ﻗﻠﺖ ﻭﻫﺬا ﺧﻄﺄ ﻓﺎﺣﺶ ﻭاﻟﻠﻪ ﺳﺒﺤﺎﻧﻪ ﻻ ﻳﻮﺻﻒ ﺑﺎﻟﺤﺮﻛﺔ ﻷﻥ اﻟﺤﺮﻛﺔ ﻭاﻟﺴﻜﻮﻥ ﻳﺘﻌﺎﻗﺒﺎﻥ ﻓﻲ ﻣﺤﻞ ﻭاﺣﺪ، ﻭﺇﻧﻤﺎ ﻳﺠﻮﺯ ﺃﻥ ﻳﻮﺻﻒ ﺑﺎﻟﺤﺮﻛﺔ ﻣﻦ ﻳﺠﻮﺯ ﺃﻥ ﻳﻮﺻﻒ ﺑﺎﻟﺴﻜﻮﻥ ﻭﻛﻼﻫﻤﺎ ﻣﻦ ﺃﻋﺮاﺽ اﻟﺤﺪﺙ ﻭﺃﻭﺻﺎﻑ اﻟﻤﺨﻠﻮﻗﻴﻦ ﻭاﻟﻠﻪ ﺟﻞ ﻭﻋﺰ ﻣﺘﻌﺎﻝ ﻋﻨﻬﻤﺎ ﻟﻴﺲ ﻛﻤﺜﻠﻪ ﺷﻲء، ﻓﻠﻮ ﺟﺮﻯ ﻫﺬا اﻟﺸﻴﺦ ﻋﻔﺎ اﻟﻠﻪ ﻋﻨﺎ ﻭﻋﻨﻪ ﻋﻠﻰ ﻃﺮﻳﻘﺔ اﻟﺴﻠﻒ اﻟﺼﺎﻟﺢ ﻭﻟﻢ ﻳﺪﺧﻞ ﻧﻔﺴﻪ ﻓﻴﻤﺎ ﻻ ﻳﻌﻨﻴﻪ ﻟﻢ ﻳﻜﻦ ﻳﺨﺮﺝ ﺑﻪ اﻟﻘﻮﻝ ﺇﻟﻰ ﻣﺜﻞ ﻫﺬا اﻟﺨﻄﺄ اﻟﻔﺎﺣﺶ، ﻭﺇﻧﻤﺎ ﺫﻛﺮﺕ ﻫﺬا ﻟﻜﻲ ﻳﺘﻮﻗﻰ اﻟﻜﻼﻡ ﻓﻴﻤﺎ ﻛﺎﻥ ﻣﻦ ﻫﺬا اﻟﻨﻮﻉ ﻓﺈﻧﻪ ﻻ ﻳﺜﻤﺮ ﺧﻴﺮا ﻭﻻ ﻳﻔﻴﺪ ﺭﺷﺪا ﻭﻧﺴﺄﻝ اﻟﻠﻪ اﻟﻌﺼﻤﺔ ﻣﻦ اﻟﻀﻼﻝ ﻭاﻟﻘﻮﻝ ﺑﻤﺎ ﻻ ﻳﺠﻮﺯ ﻣﻦ اﻟﻔﺎﺳﺪ اﻟﻤﺤﺎﻝ.
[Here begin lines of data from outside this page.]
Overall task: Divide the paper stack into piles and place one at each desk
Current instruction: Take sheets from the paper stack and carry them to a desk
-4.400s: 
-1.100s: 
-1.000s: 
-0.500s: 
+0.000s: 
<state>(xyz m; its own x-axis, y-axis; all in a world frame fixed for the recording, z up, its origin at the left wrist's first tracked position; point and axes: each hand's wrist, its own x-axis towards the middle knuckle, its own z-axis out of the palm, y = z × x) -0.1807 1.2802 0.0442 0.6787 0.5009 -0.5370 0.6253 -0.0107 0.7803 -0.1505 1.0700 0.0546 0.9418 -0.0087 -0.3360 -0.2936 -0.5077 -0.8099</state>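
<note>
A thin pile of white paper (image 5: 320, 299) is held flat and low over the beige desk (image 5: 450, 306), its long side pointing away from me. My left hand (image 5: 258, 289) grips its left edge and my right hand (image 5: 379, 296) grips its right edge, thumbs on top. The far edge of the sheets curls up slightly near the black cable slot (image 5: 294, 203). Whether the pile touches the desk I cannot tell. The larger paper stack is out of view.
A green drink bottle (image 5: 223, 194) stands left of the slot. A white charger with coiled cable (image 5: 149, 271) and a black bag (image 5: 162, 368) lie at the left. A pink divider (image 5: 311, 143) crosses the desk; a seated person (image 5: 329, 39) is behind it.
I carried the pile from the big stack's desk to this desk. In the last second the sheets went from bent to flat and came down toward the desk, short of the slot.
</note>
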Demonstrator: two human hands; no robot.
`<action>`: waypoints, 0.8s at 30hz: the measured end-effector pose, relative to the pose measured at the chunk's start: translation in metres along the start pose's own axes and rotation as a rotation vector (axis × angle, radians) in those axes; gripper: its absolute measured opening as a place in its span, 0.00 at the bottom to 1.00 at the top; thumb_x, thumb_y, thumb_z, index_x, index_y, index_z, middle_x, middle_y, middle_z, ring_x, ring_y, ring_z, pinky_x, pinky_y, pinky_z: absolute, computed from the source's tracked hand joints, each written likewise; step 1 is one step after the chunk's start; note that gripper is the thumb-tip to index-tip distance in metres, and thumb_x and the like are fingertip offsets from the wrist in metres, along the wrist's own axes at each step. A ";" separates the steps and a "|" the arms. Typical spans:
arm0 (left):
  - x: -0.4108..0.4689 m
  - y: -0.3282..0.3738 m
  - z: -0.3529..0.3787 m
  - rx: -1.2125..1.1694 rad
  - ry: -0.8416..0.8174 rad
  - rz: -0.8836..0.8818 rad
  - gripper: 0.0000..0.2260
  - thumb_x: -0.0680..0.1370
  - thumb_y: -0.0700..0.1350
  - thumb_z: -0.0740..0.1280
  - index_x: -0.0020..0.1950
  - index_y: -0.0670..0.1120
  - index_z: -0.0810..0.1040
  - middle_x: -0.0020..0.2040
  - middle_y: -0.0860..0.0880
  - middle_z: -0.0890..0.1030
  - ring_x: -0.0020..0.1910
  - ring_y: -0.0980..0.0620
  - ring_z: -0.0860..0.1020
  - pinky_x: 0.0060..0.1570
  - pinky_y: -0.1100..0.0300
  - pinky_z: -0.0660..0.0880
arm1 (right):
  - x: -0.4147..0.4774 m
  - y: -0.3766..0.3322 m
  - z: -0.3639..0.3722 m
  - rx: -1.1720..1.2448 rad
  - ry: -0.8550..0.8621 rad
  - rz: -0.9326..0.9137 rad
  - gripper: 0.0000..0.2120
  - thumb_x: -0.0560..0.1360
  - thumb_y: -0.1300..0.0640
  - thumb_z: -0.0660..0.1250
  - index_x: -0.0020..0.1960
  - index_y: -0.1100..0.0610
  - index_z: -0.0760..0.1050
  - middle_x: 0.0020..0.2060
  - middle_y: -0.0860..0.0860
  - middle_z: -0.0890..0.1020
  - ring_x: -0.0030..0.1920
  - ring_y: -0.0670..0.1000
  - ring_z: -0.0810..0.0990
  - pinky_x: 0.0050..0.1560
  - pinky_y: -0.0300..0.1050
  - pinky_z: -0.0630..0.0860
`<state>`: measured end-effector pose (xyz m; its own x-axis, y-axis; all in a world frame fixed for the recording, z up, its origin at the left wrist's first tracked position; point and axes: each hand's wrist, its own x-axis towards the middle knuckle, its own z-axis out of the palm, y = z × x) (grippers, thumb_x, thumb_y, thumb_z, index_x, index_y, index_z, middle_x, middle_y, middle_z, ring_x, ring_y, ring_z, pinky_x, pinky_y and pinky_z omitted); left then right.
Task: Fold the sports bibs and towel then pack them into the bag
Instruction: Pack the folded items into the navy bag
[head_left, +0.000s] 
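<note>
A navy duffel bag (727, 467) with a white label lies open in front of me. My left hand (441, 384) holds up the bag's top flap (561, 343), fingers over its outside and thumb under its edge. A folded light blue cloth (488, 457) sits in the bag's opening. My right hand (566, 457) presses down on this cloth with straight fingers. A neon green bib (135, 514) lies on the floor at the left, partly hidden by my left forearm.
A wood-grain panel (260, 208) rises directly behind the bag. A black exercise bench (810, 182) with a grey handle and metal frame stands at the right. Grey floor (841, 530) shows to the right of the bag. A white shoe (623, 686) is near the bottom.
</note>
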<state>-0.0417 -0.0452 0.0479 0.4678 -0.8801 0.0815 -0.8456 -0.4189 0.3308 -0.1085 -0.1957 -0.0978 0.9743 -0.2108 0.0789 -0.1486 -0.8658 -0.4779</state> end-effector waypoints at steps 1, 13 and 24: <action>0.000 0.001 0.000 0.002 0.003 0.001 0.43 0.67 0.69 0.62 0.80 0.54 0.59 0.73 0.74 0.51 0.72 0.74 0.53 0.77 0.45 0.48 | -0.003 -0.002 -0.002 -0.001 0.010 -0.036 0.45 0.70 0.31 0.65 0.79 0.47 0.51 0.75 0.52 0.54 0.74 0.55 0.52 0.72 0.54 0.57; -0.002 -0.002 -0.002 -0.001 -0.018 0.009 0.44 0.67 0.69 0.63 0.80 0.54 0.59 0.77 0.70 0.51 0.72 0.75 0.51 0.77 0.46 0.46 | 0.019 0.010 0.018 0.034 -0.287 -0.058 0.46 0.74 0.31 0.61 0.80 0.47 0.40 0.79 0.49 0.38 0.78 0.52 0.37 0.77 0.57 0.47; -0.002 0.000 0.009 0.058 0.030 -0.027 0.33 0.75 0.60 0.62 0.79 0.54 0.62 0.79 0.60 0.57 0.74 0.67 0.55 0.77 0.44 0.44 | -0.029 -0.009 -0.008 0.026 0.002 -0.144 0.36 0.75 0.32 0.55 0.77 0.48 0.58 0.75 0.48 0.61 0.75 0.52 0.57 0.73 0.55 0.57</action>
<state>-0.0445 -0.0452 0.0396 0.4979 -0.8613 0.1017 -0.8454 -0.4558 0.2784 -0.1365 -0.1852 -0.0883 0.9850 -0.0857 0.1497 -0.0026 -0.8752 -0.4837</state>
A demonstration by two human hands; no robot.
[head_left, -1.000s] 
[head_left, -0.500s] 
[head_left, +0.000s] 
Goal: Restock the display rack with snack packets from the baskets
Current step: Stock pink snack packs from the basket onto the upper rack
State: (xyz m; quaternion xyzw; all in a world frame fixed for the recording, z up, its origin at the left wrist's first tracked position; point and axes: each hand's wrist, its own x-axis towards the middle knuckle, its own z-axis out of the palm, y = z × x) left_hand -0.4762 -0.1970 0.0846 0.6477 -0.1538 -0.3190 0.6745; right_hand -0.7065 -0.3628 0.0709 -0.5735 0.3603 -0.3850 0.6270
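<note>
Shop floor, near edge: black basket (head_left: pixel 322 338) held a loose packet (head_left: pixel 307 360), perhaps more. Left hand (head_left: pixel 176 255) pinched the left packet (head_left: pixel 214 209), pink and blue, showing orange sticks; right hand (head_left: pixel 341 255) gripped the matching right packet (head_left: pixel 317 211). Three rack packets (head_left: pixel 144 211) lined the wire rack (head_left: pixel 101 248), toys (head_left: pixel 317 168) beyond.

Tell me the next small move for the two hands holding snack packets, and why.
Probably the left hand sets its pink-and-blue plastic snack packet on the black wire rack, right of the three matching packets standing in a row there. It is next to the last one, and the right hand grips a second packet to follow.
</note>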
"Telah tergelincir seorang syekh ahli hadis yang mahir di bidang hadis dan rijal (sanad). Ia tersesat dari jalan yang benar ketika meriwayatkan hadis 'Allah turun'. Ia membuat pertanyaan dan menjawabnya sendiri: 'Kalau ada orang bertanya, bagaimana Allah turun ke langit, maka jawabannya: Terserah Dia mau turun seperti apa. Kalau ditanya lagi: bergerak atau tidak? Jawabannya: Kalau mau, dia bisa bergerak, atau tanpa bergerak juga bisa kalau Dia mau.'
Ini adalah sebuah kesalahan besar. Allah tidak disifati dengan 'bergerak', sebab bergerak dan diam saling bergantian pada objek yang satu. Yang bisa disifati dengan bergerak hanyalah benda yang bisa diam (tidak bergerak), sedangkan dua sifat itu (gerak dan diam) adalah sifat benda baharu dan ciri khas makhluk. Allah Maha Suci dari dua sifat tersebut. 'Tiada satu pun yang serupa dengan-Nya.' Andaikan syekh ini mengikuti jalan orang-orang soleh terdahulu (Salafus Solih) dan tidak menceburkan diri pada perkara yang bukan bidangnya, dia takkan tergelincir pada kesalahan fatal semacam ini. Saya sengaja menyebut semua ini agar menjadi perhatian bagi semua, supaya jangan sampai ada yang mengikuti jejaknya, sebab pemahaman semacam ini tidak akan membuahkan kebaikan dan tidak akan menghasilkan bimbingan yang benar. Semoga Allah menjaga kita dari akidah sesat dan ucapan rusak yang mustahil." (Al Khotobi, Ma'alimus Sunan, 4/332)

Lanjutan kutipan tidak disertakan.